There was really no attention at all. I'll never forget one night the Laker players went to a Dodger game at the Coliseum. Wally Moon was hitting his home runs over that little short fence in left field. We were there en masse, and they introduced us, and it was, like, no one even knows who in the heck we are.
— Jerry West
* * *
Before the Beverly Hillbillies, there were the Lakers, yokels from a little farther north.
In the fall of 1960, Bob Short, a Minneapolis trucking magnate — OK, a guy with a trucking company — moved his basketball team into the Sports Arena. Actually, it was more like he dropped them off on the doorstep. Short himself was going back home to his day job at the depot.
The moment, if not the Lakers' arrival, seemed auspicious. The Sports Arena, next door to the Coliseum, had just opened with the Democratic Convention that nominated John F. Kennedy after Eugene McCarthy's rousing speech in favor of Adlai Stevenson.
No one even knew the Lakers were coming when they decided to build the arena. The prime tenants were the USC and UCLA basketball teams. The Lakers were as welcome as any other business that just drove up; but when there were conflicts, they'd have to go elsewhere, like Cal State–L.A. or the Shrine Auditorium.
The new arena was ultramodern with new gimmicks like a crowd counter, a sign that flashed the attendance, going up every time someone went through a turnstile. To the Lakers, it was palatial. As Chick Hearn noted later, "They didn't need a 15,000-seat building for 200 people." Their opener on October 24, 1960, a 111–101 loss to the Knicks, drew a crowd announced at 4,044.
There's an old story of Short calling GM Lou Mohs after each game and asking what that night's attendance was.

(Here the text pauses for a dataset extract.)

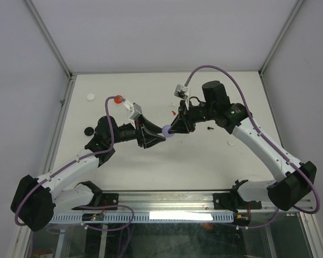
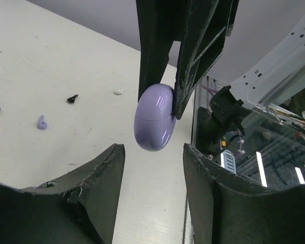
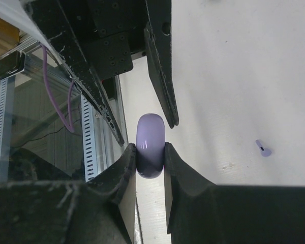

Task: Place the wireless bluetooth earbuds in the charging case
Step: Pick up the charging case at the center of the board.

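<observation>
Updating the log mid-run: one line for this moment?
right gripper: shut on case | left gripper: open, facing case | lavender earbud: on table

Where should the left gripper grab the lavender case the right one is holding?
Take the free rounded end of the lavender case, the part outside the right gripper. Bring the open left gripper straight forward, since its fingers line up on either side of that end.

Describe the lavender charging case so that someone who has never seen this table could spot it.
Go to the middle of the white table, where the two grippers meet tip to tip. Clamped in the right gripper is the lavender case, a smooth shut pebble; it is the only case held off the table, and the only lavender one.
</observation>
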`<act>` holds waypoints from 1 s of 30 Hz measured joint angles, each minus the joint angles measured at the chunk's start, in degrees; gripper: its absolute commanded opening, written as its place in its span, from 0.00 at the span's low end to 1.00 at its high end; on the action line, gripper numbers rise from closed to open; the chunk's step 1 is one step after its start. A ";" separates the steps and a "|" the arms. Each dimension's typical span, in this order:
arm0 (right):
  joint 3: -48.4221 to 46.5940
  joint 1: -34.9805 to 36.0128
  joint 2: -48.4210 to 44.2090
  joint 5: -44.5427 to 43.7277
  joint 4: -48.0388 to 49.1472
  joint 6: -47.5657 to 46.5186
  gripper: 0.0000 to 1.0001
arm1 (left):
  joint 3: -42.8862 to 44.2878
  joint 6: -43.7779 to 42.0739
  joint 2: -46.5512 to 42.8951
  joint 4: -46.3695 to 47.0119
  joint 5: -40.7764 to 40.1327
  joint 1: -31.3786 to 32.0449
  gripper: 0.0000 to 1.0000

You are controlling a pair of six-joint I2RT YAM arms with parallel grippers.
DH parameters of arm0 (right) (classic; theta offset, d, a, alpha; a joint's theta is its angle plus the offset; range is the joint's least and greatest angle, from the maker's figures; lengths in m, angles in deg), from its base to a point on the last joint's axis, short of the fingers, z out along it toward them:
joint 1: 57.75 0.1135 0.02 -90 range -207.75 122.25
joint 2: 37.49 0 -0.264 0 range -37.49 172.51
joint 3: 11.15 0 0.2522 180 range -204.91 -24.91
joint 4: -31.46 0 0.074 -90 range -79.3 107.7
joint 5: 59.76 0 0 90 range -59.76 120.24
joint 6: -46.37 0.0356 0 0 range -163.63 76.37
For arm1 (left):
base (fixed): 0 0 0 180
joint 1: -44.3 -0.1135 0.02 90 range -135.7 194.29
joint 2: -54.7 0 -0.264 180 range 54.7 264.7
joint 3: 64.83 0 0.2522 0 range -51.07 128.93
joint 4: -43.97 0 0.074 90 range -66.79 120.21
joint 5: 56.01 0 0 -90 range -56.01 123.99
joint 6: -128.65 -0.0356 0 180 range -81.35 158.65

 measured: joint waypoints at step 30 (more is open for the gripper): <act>-1.62 2.23 1.73 5.92 -2.10 -7.17 0.06 | -0.52 8.11 4.66 12.46 8.52 -0.37 0.36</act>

"Can't you double it for the press?" Short is supposed to have asked.
"Again?" Mohs is supposed to have answered.
* * *
This was still an innocent time in basketball. The college game was primarily a regional phenomenon, big in the Northeast and rural hotbeds like North Carolina's Tobacco Road and Indiana. The NCAA Tournament wasn't nationally televised yet.
The pro game was a poor cousin to a regional phenomenon. Big-city columnists typically rose from the baseball beat and sneered at the NBA as a YMCA league. Outside its eight cities in the East and Midwest — down from the 11 that started the decade — the NBA was a rumor.
The Lakers had ruled this netherworld in the early '50s with 6'10" George Mikan. The league at that time bore as much resemblance to what would follow as the geeky Mikan, with his glasses held on by an elastic band, would bear to the sleek Wilt Chamberlain.
Years later, Mikan would have been termed a "project," but he happened in a big way, introducing the NBA, which until then was based on guys who cut and weaved, to notions like "domination," not to mention "ego" and "star."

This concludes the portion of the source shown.